[Recorded data]
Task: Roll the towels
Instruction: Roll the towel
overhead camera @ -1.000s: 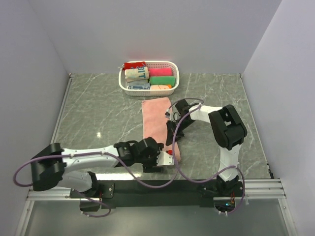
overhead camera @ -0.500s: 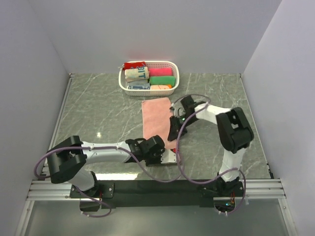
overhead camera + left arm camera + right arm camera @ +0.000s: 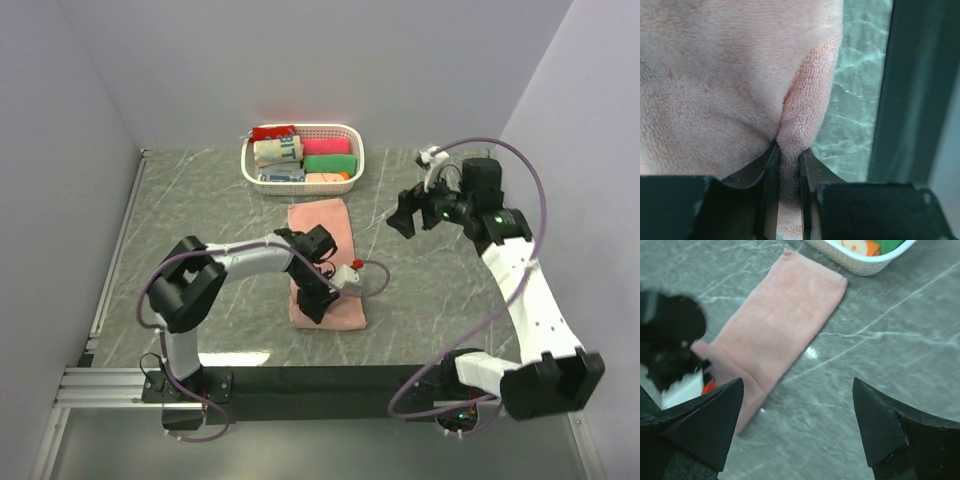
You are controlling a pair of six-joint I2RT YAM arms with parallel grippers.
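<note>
Towel [image 3: 715, 75] pinched in left claw [image 3: 788, 150]; right claw [image 3: 796, 385] gapes; blue letters on cloth [image 3: 278, 151] illegible.

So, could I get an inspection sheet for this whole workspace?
Surface: grey marbled table, glossy.
Job's things: pink towel lying flat, not yet rolled.
Clutter: white basket at the far edge, holding rolled cloths.
Tools: left tool shut on a fold of the towel; right tool open above the table, holding nothing.
Cables: purple cables loop along both arms.
Surroundings: plain pale walls on three sides; black rail at the near edge.
</note>
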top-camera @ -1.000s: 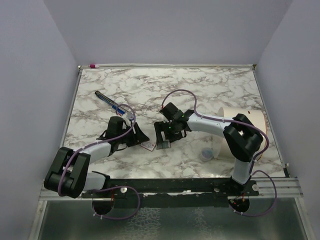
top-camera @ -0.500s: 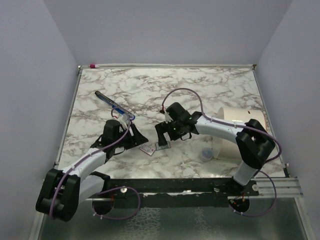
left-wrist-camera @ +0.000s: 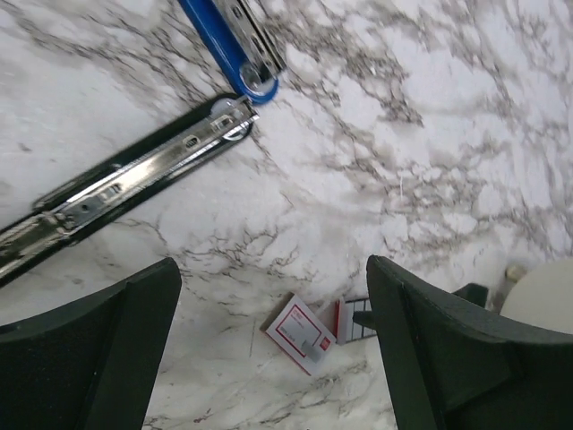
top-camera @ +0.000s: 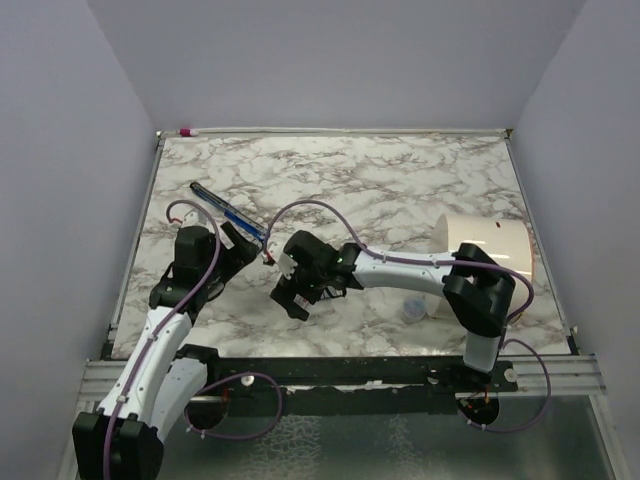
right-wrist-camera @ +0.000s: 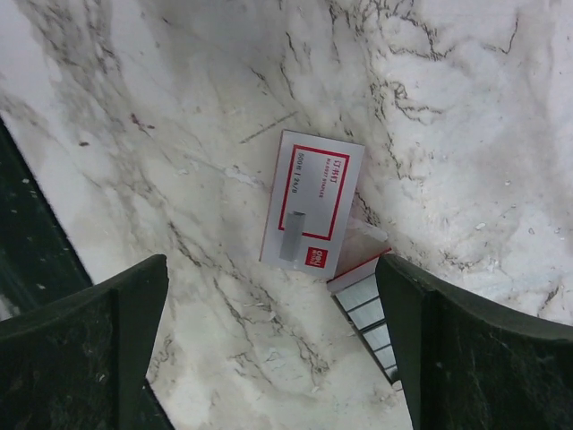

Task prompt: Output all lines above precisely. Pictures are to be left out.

Answer box:
Task: Roll the towels
Instruction: Roll the towel
overhead camera @ -1.000s: 
overhead camera @ -0.500s: 
overhead camera + left arm camera + right arm camera @ +0.000s: 
You are controlling a pair of six-joint I2RT YAM arms with parallel grippers.
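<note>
Towel [image 3: 715, 75] pinched in left claw [image 3: 788, 150]; right claw [image 3: 796, 385] gapes; blue letters on cloth [image 3: 278, 151] illegible.

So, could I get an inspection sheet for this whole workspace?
Surface: grey marbled table, glossy.
Job's things: pink towel lying flat, not yet rolled.
Clutter: white basket at the far edge, holding rolled cloths.
Tools: left tool shut on a fold of the towel; right tool open above the table, holding nothing.
Cables: purple cables loop along both arms.
Surroundings: plain pale walls on three sides; black rail at the near edge.
</note>
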top-camera @ -1.000s: 
top-camera @ -0.500s: 
left-wrist-camera @ +0.000s: 
top-camera @ +0.000s: 
right-wrist-camera @ +0.000s: 

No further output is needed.